» **Required work**:
Copy out each line below in which the string "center" appears.

(Dataset entries)
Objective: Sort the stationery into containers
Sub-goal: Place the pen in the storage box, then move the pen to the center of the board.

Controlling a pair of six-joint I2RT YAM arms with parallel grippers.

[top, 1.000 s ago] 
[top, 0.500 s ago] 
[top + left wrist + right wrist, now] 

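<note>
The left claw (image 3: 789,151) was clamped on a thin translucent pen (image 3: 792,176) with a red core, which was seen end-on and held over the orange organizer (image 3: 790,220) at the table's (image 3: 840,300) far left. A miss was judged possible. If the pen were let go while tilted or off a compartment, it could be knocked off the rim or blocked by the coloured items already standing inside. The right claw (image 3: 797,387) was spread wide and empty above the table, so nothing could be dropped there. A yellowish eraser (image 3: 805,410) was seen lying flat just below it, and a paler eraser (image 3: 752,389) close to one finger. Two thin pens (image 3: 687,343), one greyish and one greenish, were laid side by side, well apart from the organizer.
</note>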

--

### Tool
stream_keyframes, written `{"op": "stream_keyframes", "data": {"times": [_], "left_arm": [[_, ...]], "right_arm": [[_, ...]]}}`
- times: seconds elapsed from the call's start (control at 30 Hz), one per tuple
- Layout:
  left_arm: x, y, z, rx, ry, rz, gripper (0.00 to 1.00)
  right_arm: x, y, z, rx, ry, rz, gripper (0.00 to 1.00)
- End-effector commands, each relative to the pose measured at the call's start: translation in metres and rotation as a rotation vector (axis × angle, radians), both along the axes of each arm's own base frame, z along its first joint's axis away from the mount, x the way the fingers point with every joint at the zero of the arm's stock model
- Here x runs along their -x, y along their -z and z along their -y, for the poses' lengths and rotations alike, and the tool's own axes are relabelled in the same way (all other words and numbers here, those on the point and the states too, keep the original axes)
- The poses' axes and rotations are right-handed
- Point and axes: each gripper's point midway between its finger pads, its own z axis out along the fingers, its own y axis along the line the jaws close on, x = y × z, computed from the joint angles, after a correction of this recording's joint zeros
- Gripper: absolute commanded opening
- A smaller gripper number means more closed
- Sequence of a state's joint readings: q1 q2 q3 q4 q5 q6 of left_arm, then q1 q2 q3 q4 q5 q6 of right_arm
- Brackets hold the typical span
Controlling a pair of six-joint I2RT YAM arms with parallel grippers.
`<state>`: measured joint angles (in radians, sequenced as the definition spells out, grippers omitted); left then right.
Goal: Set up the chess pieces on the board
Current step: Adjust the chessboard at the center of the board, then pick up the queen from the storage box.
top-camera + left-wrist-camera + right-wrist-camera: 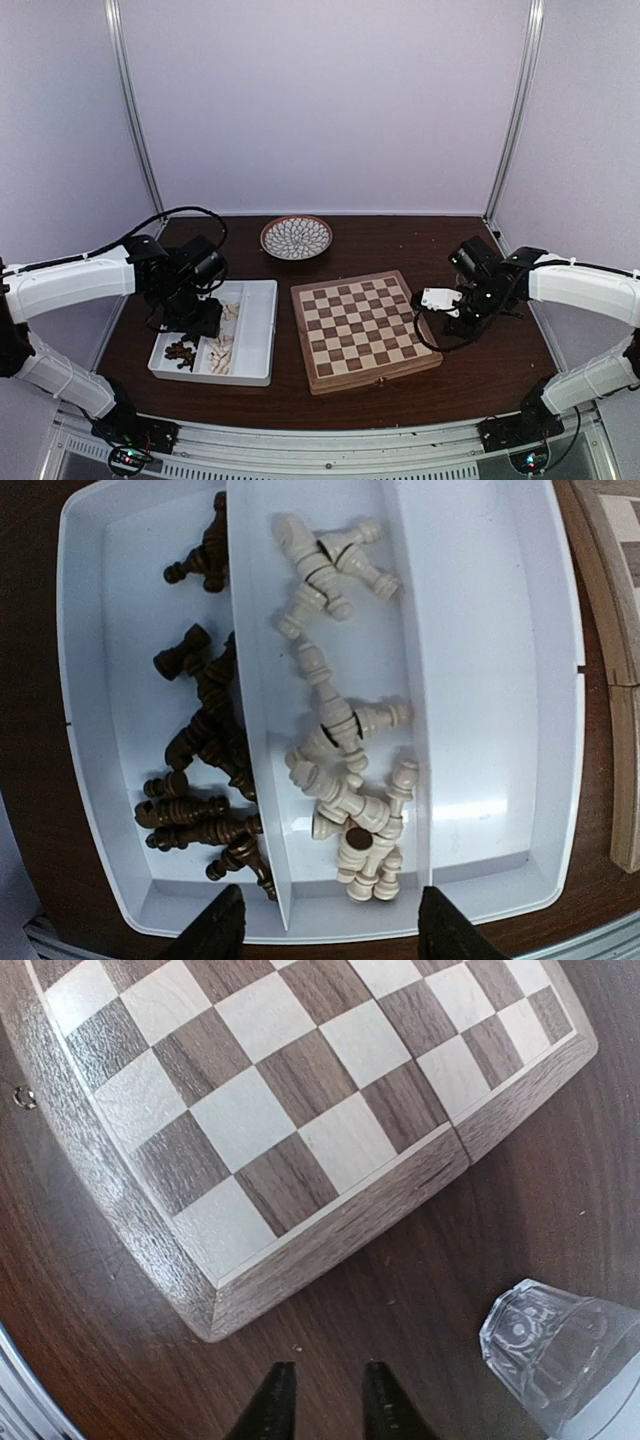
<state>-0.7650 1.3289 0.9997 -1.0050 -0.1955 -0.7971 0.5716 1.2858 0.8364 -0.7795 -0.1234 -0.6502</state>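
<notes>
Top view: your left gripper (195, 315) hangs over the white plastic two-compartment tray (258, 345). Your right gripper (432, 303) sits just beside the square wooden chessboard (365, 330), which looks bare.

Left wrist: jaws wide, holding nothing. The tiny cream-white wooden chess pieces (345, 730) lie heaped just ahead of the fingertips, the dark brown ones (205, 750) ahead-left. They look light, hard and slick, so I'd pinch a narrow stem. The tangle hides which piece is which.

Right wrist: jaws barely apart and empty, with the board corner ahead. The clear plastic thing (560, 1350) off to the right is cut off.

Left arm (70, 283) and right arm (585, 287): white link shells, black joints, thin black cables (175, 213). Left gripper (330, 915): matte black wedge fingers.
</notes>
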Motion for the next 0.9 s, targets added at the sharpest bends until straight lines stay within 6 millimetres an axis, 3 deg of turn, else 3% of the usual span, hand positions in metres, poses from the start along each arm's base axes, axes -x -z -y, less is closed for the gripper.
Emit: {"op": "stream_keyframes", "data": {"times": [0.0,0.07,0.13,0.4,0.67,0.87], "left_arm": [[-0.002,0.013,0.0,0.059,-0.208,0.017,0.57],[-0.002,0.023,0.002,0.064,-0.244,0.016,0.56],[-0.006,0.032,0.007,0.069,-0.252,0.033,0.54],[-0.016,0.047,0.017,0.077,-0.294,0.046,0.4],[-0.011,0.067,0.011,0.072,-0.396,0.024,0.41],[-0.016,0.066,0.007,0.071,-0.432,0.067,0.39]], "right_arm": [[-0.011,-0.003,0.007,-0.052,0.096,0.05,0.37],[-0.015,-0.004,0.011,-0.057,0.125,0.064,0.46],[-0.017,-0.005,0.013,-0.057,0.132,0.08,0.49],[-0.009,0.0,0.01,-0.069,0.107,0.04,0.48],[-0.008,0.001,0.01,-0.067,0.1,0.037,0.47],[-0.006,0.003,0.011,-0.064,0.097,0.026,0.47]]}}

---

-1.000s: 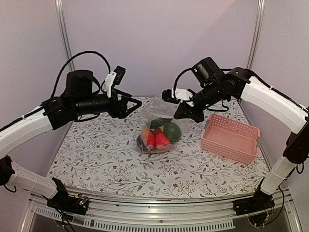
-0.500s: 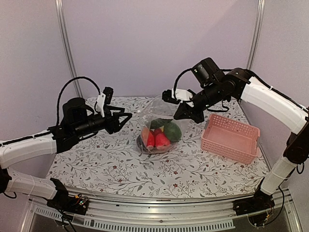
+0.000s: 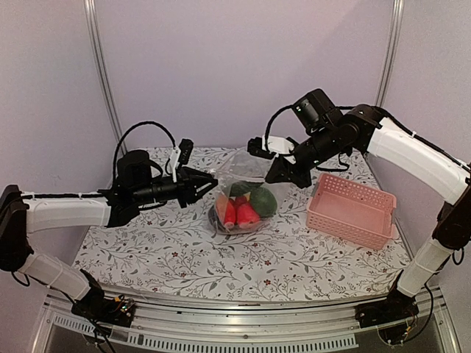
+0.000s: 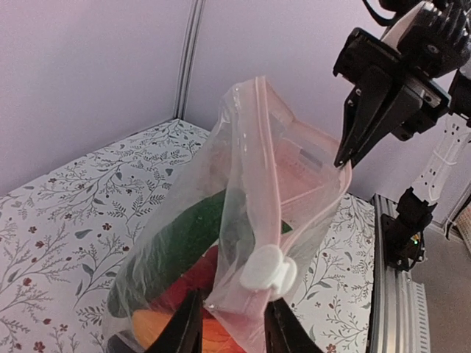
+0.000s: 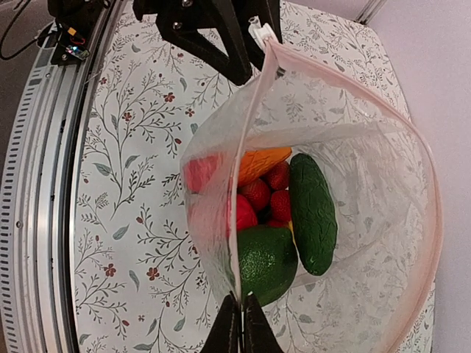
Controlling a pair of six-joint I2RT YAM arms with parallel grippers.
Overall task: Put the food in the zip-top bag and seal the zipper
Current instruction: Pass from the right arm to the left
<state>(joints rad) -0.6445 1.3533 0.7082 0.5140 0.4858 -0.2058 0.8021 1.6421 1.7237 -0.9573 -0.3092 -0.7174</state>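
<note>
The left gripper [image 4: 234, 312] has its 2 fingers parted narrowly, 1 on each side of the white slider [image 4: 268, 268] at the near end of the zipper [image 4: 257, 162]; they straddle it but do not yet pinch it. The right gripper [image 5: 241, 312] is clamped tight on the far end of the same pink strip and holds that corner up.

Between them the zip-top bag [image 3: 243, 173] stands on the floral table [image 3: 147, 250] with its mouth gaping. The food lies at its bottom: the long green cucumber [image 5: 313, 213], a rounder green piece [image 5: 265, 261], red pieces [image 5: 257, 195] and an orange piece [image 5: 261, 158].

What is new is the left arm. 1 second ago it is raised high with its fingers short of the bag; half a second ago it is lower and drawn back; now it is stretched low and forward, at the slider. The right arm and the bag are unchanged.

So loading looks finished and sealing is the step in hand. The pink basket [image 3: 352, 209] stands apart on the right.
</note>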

» **Written solution**:
Sub-goal: Place the pen in the storage box, then move the pen to the center of the board.
Current step: Adjust the chessboard at the center of the board, then pick up the queen from the storage box.

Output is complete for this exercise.